• **INSTRUCTIONS FOR THE TASK**
Once you find the line containing "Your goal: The" in the data below, copy it and each following line exactly, up to and including the line containing "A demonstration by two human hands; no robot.", and nothing else.

• **EXERCISE INPUT**
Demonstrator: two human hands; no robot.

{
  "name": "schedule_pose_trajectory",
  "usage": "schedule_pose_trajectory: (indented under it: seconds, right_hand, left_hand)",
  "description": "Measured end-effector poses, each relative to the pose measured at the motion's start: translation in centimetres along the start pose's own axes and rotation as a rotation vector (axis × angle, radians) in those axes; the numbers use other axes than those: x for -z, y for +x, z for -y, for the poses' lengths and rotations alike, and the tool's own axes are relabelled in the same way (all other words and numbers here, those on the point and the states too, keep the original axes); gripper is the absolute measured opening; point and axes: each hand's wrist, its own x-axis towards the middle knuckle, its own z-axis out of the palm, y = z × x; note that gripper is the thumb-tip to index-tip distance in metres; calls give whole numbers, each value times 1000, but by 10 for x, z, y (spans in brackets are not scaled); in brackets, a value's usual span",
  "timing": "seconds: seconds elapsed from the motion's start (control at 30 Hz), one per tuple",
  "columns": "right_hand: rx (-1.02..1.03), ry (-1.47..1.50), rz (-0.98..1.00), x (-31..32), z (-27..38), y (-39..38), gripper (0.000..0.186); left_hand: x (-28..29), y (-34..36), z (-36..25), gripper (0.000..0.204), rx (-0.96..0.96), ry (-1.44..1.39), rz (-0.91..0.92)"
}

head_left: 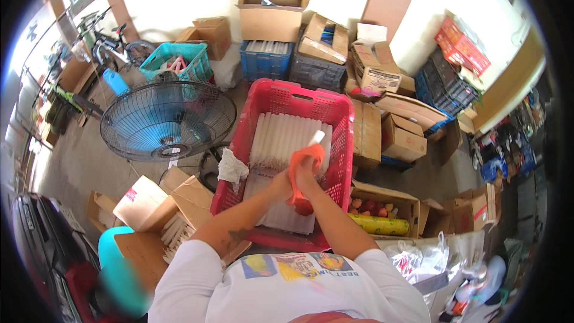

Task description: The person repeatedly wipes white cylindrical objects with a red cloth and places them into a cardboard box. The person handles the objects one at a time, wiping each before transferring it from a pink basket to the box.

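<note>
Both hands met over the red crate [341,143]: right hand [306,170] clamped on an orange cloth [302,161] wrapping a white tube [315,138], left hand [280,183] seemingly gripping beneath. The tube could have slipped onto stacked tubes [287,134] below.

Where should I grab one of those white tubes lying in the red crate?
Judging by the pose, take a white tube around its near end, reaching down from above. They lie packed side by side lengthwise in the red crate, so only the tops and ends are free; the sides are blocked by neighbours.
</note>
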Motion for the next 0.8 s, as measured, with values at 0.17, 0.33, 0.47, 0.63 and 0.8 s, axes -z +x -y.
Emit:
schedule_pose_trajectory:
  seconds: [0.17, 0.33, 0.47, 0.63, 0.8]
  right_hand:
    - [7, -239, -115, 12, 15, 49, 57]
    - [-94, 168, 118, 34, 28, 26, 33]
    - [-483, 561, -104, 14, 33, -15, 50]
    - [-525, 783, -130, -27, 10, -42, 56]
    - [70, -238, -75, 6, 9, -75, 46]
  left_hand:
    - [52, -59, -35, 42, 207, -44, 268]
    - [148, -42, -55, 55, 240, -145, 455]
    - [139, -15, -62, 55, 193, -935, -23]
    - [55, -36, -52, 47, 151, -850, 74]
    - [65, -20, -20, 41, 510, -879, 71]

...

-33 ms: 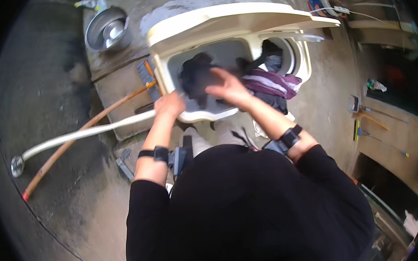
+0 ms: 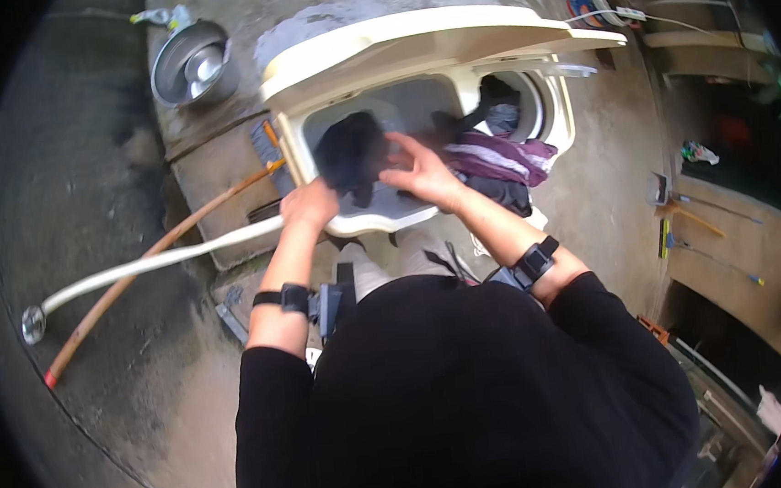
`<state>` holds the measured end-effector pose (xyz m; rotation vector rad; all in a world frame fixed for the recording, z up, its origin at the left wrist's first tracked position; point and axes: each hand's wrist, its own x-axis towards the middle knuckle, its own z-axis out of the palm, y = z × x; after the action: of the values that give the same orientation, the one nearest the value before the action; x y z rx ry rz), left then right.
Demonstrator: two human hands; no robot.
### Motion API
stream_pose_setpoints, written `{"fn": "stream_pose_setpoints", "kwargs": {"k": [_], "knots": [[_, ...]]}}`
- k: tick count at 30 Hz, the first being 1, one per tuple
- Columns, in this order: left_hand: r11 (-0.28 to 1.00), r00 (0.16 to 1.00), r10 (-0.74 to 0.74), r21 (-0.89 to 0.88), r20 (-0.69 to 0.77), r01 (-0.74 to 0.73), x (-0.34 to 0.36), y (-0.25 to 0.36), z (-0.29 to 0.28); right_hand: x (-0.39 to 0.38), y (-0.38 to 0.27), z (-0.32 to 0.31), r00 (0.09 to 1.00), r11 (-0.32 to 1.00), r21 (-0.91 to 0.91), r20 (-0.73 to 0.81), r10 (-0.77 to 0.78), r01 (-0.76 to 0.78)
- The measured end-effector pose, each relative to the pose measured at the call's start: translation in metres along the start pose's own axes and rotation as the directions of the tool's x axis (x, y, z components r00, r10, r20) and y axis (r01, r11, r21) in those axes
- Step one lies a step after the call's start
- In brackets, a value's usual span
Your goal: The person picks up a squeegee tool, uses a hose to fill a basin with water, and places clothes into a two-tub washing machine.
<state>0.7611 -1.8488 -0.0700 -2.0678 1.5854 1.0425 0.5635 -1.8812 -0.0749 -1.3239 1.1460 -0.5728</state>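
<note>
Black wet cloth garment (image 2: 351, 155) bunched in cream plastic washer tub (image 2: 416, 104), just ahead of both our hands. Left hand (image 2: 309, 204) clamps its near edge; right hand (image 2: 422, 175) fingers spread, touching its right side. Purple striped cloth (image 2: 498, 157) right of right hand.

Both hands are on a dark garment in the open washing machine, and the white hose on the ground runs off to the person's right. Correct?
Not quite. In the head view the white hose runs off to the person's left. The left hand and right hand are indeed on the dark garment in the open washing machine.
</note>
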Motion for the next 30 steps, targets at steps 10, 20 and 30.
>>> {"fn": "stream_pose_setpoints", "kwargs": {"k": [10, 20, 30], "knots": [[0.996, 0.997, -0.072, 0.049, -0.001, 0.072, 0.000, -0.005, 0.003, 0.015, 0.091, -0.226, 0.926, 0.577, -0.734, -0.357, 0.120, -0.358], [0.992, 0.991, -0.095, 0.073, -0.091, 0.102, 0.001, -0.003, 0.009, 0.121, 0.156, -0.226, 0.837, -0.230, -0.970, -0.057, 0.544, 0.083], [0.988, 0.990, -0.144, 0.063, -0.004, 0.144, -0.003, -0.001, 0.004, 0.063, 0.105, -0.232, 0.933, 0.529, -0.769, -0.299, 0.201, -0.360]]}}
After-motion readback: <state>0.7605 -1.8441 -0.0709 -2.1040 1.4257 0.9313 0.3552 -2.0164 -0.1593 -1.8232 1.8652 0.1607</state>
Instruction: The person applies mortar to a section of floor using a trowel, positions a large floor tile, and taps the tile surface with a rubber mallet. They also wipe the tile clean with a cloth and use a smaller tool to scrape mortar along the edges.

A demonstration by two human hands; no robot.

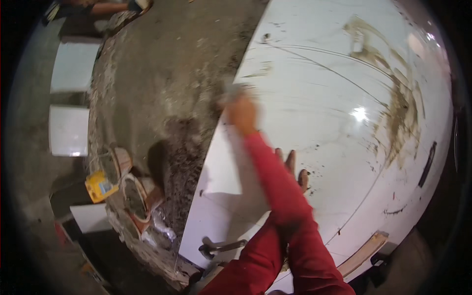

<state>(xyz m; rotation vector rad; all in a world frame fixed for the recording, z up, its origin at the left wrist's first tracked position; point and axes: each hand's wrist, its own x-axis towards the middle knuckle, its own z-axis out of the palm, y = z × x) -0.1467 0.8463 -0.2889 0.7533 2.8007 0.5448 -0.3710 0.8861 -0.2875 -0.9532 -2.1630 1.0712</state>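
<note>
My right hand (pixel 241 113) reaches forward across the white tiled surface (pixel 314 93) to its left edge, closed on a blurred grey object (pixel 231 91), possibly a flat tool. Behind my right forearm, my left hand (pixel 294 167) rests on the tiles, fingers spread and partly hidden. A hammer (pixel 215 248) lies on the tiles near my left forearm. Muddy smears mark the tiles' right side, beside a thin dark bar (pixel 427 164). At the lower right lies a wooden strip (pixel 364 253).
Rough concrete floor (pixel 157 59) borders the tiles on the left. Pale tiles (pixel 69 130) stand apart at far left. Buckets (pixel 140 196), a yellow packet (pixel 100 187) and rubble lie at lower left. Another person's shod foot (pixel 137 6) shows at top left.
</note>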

• **ANSWER BOX**
Your goal: The person picks up a squeegee tool, uses a hose to fill a basin with water, and places clothes into a two-tub washing machine.
<state>0.7611 -1.8488 -0.0700 -2.0678 1.5854 1.0425 0.5635 -1.8812 -0.0749 -1.3239 1.1460 -0.5728</state>
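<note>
Black wet cloth garment (image 2: 351, 155) bunched in cream plastic washer tub (image 2: 416, 104), just ahead of both our hands. Left hand (image 2: 309, 204) clamps its near edge; right hand (image 2: 422, 175) fingers spread, touching its right side. Purple striped cloth (image 2: 498, 157) right of right hand.

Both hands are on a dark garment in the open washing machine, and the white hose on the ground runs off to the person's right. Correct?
Not quite. In the head view the white hose runs off to the person's left. The left hand and right hand are indeed on the dark garment in the open washing machine.
</note>
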Motion for the next 30 steps, targets at steps 10, 20 and 30.
>>> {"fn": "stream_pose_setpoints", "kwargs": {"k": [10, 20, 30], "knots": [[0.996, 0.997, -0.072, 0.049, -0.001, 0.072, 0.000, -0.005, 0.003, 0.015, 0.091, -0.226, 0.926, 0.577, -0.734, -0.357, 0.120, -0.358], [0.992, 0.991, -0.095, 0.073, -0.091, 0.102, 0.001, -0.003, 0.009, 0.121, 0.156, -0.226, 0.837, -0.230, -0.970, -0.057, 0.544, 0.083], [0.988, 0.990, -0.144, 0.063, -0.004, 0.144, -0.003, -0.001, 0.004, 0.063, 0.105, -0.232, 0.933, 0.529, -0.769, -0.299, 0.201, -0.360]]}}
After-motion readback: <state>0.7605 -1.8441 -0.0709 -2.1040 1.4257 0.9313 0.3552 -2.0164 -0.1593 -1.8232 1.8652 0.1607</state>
Instruction: The person applies mortar to a section of floor using a trowel, positions a large floor tile, and taps the tile surface with a rubber mallet. They also wipe the tile clean with a cloth and use a smaller tool to scrape mortar along the edges.

A demonstration by two human hands; no robot.

Nothing remains open in this exercise.